“Everyone should have
a human, they, well, they make you feel so close to nature, the
cosmos,
you know what I mean...”
I didn’t care what she said. We
both knew what she meant. I just liked watching her say it. If
she wanted a human that was fine with me.
“I just think it’s great, you’re
so, well, open and sensitive...”
She flicked back her mane. Behind
her, reflected in an ancient chrome vessel, hot-pink, storm-winds
lashed the horizon. Ruins flickered under ship lights leaving
between storms. Red sand covered everything.
If I didn’t stay the season with
her the next storm could pull me home. I had to decide. And so
did she. Our cycles wouldn’t synch forever.

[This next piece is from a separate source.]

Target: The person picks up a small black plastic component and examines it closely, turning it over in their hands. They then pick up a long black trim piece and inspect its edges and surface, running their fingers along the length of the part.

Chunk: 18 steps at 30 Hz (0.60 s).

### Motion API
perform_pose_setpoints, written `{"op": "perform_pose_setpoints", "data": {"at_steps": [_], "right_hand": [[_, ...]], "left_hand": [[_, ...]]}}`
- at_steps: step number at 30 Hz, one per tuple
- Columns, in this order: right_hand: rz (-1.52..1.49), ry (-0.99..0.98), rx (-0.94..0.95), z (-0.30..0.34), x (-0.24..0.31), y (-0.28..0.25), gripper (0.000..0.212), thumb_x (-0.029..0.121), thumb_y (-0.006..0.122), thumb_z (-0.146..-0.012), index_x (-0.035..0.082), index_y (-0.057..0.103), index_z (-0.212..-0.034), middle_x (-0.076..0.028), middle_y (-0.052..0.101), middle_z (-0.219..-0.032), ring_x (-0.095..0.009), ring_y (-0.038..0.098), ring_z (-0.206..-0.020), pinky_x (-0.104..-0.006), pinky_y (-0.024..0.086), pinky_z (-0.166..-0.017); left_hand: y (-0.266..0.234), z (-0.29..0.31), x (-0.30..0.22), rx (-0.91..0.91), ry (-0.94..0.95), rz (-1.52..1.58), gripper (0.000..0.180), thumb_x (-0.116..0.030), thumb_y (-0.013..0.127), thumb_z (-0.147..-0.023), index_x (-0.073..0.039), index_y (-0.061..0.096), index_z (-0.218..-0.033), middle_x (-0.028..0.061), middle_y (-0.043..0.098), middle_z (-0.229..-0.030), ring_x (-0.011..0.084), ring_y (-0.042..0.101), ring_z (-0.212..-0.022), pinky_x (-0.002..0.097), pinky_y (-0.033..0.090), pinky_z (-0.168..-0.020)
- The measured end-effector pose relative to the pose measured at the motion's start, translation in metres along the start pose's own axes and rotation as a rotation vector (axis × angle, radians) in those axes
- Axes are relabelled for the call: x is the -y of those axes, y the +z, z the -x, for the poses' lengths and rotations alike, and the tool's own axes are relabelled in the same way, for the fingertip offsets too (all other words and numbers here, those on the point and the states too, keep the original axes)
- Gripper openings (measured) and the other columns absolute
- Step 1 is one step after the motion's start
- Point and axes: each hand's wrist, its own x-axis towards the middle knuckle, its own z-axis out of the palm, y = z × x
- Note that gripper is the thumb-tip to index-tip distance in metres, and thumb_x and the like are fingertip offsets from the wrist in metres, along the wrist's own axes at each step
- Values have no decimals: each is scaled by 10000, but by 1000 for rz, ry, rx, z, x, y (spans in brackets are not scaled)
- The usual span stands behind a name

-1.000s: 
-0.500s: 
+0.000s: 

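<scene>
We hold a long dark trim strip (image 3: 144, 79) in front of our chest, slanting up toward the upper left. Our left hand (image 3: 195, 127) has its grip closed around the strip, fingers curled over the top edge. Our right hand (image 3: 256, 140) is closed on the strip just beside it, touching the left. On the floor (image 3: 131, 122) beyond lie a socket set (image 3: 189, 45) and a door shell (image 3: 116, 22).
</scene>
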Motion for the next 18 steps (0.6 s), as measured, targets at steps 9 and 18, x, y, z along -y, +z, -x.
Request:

“Sometimes friends think it’s strange
I let him in the house. And I grew up that way, humans outside.”
“Did you have many?”
“For hunting. They’re the best.”
“I’d heard that.”
“If you have a lot of them you
can flush the nest.”
“Then?” I moved closer where I
could see the gold flecks in her eyes.
“Depends on the breed, what you’re
hunting, the hunter.”
I decided to change the subject
just as she straightened her shoulders in abrupt thought. I could
tell she’d made up her mind.
“I’ll tell you a secret.” She leaned
closer. Sweat dripped in my bodysuit. “I like to cuddle with
them, I keep him tied by my bed. Sometimes I let him in. They’re
almost extinct. They’re expensive. My father had purebreds. Anyway
people don’t just go hunting with them anymore, they’re easy
to train.”
“Let’s go outside.” Again I wanted
to change the conversation. We hadn’t been outside for days and
if things didn’t work out I wanted to look at the sky. See exactly
how and where the storm was passing.
“Great. Let me get Ralphie’s leash,
he hasn’t been out for weeks.”
“That’s ok. I feel safe without
him.”
“Well, you shouldn’t.”
“Are you serious?”
“There’s a new nest nearby.”
Outside, over our heads, high wind-clouds
morphed. Changing shapes and forms, like grifftans or airglets
and other creatures, they mesmerized us for a long time. When
I looked down the human was gone.
“Darn,” she said. “they’re so fast
and smart.”
Then she started yelling “Ralphie,
Ralphie, Ralphie...” and running after him in the compound hills
like a cheeton. I was baffled and checked the sky.
Beautiful fan tails perfect for
gliding swept over the nearest cliffs. The wind tails sprayed
plumes of gold, magenta and hot-red sand into the sky in arcs.
Then I realized what I was looking at. The edge of massive air
crests rolling within the storm. The sklyders dream. I reached
behind to my sailpack feeling for the vidid. I could take air-vids
and sell them. I could leave Mars, pay the rest of my trip searching
for the perfect jetcrest.
She wasn’t even in sight, although
I heard her voice nearby. I decided to run up the cliffs, check
it out, probably take off, follow the storm, give up, go home.
Just before I snagged a wind I
thought of her gold-flecked eyes. And as I turned around, already
hooded, front-to-the-wind, leaning back into the welcome weight
of howling airs, the human tore up out of the sand into my face.
In that split second I ripped open the sail and was carried away.
But not before I saw gold flecks in his eyes and her long mane
whipping out behind him as I twisted up into the winds.